The Global Call for Internet Governance
In a perfect world, where everyone acted with respect and integrity, the internet’s open source model might have worked, but the reality is there are a lot of bad actors with bad intentions gaming the internet for financial, political, criminal and personal gain.
It really came as no surprise to those of us who follow the internet when powerhouses Google, Facebook and Twitter were invaded so easily by Russian hackers in the last election. For years they have aggressively fought off all attempts by legislators to put controls in place to address criminal and abusive activity on their platforms. As a result, they were totally unprepared to monitor the situation or respond effectively.
In 2012 when legislators came close to passing the Stop Online Piracy Act, Google and others from Silicon Valley mounted an eleventh hour scorched earth campaign. A campaign that played on the fear of censorship, painting supporters as anti-free speech. Their message was so inflammatory that legislators are still hesitant to revisit safe harbor reform again. And they must if we are to have a vibrant, healthy creative community.
Google spends tens of millions of dollars on lobbying and works with rogue organizations like the EFF and Public Knowledge to keep outside intervention at bay. A story ran recently in the Wall Street Journal stating that Google had gone so far as hiring scholars and researchers to write papers in support of their policies.
“Google operates a little-known program to harness the brain power of university researchers to help sway opinion and public policy, cultivating ﬁnancial relationships with professors at campuses from Harvard University to the University of California, Berkeley.”
Over the past decade, Google has helped ﬁnance hundreds of research papers to defend against regulatory challenges of its market dominance, paying $5,000 to $400,000 for the work, The Wall Street Journal found.”
But everything changed for online companies last fall as reports began to surface about Russian interference and false advertising surrounding the presidential election. Washington was finally being forced to deal with Silicon Valley.
“After years of avoiding regulation, businesses like Facebook, Google and Amazon are a focus of lawmakers, some of whom are criticizing the expanding power of big tech companies and their role in the 2016 election.”

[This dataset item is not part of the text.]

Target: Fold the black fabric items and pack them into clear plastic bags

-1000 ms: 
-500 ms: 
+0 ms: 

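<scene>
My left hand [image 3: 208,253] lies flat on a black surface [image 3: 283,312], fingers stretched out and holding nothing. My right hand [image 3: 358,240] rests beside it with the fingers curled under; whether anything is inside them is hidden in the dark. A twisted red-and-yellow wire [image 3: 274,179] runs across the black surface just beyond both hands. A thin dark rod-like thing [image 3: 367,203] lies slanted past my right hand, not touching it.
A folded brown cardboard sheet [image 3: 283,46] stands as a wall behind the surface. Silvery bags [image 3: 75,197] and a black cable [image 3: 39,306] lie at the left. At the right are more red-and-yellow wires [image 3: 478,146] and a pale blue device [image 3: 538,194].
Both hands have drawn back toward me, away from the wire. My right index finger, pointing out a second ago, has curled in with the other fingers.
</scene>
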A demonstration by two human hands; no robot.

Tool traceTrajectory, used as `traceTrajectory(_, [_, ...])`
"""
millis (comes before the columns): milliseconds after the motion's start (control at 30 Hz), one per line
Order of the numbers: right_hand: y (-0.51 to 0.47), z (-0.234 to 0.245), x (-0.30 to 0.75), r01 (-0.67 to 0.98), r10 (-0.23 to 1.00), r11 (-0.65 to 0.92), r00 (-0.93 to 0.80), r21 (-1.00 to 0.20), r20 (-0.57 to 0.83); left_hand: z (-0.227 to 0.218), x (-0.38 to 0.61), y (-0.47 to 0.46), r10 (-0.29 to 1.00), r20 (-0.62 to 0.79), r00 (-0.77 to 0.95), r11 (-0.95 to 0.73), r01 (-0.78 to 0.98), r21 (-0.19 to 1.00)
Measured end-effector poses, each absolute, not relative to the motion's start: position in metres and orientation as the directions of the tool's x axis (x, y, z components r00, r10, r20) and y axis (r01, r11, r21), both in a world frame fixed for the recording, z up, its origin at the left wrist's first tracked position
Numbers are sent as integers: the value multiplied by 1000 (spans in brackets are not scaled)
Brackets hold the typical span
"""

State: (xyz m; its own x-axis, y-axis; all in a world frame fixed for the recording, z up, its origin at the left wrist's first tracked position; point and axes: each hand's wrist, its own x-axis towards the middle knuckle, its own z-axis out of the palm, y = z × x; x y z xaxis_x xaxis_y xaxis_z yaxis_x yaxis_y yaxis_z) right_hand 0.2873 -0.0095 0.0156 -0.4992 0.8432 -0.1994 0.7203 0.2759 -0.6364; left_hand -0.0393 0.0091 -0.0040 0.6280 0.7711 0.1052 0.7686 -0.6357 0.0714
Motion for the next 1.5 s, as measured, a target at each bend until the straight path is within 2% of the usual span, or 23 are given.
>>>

“The attacks cover a smattering of issues as diverse as antitrust, privacy and public disclosure. They also come from both sides, from people like the Steve Bannon, President Trump’s former chief strategist, as well as Senator Elizabeth Warren, a liberal Democrat….” Cecilia Kang, New York Times
Now, every news source in America is reporting on the story. Politicians and the public are realizing just how serious and widespread the problems are on the internet.
According to a survey conducted by the Pew Research Institute 62% of U.S. adults get their news from social media with Facebook reaching 67% of their adult users. Huge numbers when you consider the proliferation of Fake News and misleading ads appearing on social media and search platforms.
But perhaps the most direct and powerful statement came from Senator Diane Feinstein D-CA, a member of the Senate Intelligence Committee addressing the legal representatives sent by Google, Facebook and Twitter to testify on their behalf before the committee:
“I don’t think you get it,” said Sen. Dianne Feinstein (D-Calif.), whose home state includes all three companies.
“What we’re talking about is a cataclysmic change. What we’re talking about is the beginning of cyberwarfare. What we’re talking about is a major foreign power with sophistication and ability to involve themselves in a presidential election and sow conflict and discontent all over this country. We are not going to go away gentlemen. And this is a very big deal.”
“You bear this responsibility. You’ve created these platforms. And now they are being misused. And you have to be the ones to do something about it. Or we will.”
America needs a comprehensive internet reform to address a long list of failed policies and ineffective legislation. Not piecemeal legislation addressing only the most emotionally charged atrocities like the current bill that addresses sex trafficking or Russian interference in our elections.
We need an oversight committee to address the ever changing challenges presented by this rapidly transforming medium, not decades to fix serious problems like copyright reform.
We need internet governance, not promises.